■ SUPPLIED DATA:
————
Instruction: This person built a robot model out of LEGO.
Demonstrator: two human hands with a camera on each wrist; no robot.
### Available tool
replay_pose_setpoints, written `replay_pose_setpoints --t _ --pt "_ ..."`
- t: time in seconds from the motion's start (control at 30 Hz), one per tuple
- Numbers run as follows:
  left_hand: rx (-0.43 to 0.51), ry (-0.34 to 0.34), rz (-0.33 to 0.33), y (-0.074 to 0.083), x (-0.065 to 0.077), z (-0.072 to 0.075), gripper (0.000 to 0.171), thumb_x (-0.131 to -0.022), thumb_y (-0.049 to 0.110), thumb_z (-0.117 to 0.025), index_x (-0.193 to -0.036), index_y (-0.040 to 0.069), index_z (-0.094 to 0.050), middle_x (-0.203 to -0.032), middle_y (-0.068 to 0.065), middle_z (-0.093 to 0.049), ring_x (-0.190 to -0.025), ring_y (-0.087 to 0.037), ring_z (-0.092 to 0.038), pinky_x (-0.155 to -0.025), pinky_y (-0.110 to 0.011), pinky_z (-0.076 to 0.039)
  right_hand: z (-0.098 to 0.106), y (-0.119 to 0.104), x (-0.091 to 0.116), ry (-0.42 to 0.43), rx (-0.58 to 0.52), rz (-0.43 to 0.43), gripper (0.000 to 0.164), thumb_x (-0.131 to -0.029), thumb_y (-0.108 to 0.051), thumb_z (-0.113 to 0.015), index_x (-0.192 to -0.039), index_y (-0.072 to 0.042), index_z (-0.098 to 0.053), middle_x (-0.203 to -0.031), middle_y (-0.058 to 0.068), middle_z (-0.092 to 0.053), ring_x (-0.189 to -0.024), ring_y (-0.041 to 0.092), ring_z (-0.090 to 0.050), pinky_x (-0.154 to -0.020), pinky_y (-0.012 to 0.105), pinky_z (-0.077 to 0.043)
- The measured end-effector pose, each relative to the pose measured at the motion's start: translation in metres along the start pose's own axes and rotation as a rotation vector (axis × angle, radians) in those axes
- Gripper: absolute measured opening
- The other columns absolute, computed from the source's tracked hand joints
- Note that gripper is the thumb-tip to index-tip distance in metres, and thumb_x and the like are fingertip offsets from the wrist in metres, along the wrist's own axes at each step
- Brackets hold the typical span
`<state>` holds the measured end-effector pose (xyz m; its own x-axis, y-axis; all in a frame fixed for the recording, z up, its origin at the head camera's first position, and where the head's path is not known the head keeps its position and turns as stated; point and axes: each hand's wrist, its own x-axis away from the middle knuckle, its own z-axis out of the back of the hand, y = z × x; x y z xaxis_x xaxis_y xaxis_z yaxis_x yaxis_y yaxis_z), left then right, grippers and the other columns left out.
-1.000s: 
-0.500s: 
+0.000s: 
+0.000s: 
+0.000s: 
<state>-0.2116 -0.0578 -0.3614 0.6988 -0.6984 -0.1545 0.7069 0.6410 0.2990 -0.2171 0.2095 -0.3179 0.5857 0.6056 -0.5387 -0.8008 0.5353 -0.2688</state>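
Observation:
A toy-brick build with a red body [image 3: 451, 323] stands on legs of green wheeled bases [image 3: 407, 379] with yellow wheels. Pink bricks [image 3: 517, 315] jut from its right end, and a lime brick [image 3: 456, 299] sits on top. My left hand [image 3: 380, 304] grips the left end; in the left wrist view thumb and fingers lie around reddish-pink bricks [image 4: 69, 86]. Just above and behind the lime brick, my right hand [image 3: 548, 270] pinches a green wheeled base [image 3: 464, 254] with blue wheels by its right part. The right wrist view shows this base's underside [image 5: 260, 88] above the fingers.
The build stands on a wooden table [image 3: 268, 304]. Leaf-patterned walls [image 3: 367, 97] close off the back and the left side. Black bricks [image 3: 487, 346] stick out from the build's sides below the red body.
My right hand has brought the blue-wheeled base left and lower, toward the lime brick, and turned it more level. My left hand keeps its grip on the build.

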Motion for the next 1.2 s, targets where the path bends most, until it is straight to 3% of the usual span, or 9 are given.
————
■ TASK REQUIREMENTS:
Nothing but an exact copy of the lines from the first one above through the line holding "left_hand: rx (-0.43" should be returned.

■ WRITTEN SOLUTION:
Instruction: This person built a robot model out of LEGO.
Demonstrator: two human hands with a camera on each wrist; no robot.
### Available tool
replay_pose_setpoints, written `replay_pose_setpoints --t _ --pt "_ ..."`
- t: time in seconds from the motion's start (control at 30 Hz), one per tuple
- Numbers run as follows:
  left_hand: rx (-0.43 to 0.51), ry (-0.34 to 0.34), rz (-0.33 to 0.33), y (-0.074 to 0.083), x (-0.065 to 0.077), z (-0.072 to 0.075), gripper (0.000 to 0.171), thumb_x (-0.131 to -0.022), thumb_y (-0.049 to 0.110), thumb_z (-0.117 to 0.025), index_x (-0.193 to -0.036), index_y (-0.040 to 0.069), index_z (-0.094 to 0.050), middle_x (-0.203 to -0.032), middle_y (-0.068 to 0.065), middle_z (-0.093 to 0.049), ring_x (-0.190 to -0.025), ring_y (-0.087 to 0.037), ring_z (-0.092 to 0.038), pinky_x (-0.155 to -0.025), pinky_y (-0.110 to 0.011), pinky_z (-0.076 to 0.039)

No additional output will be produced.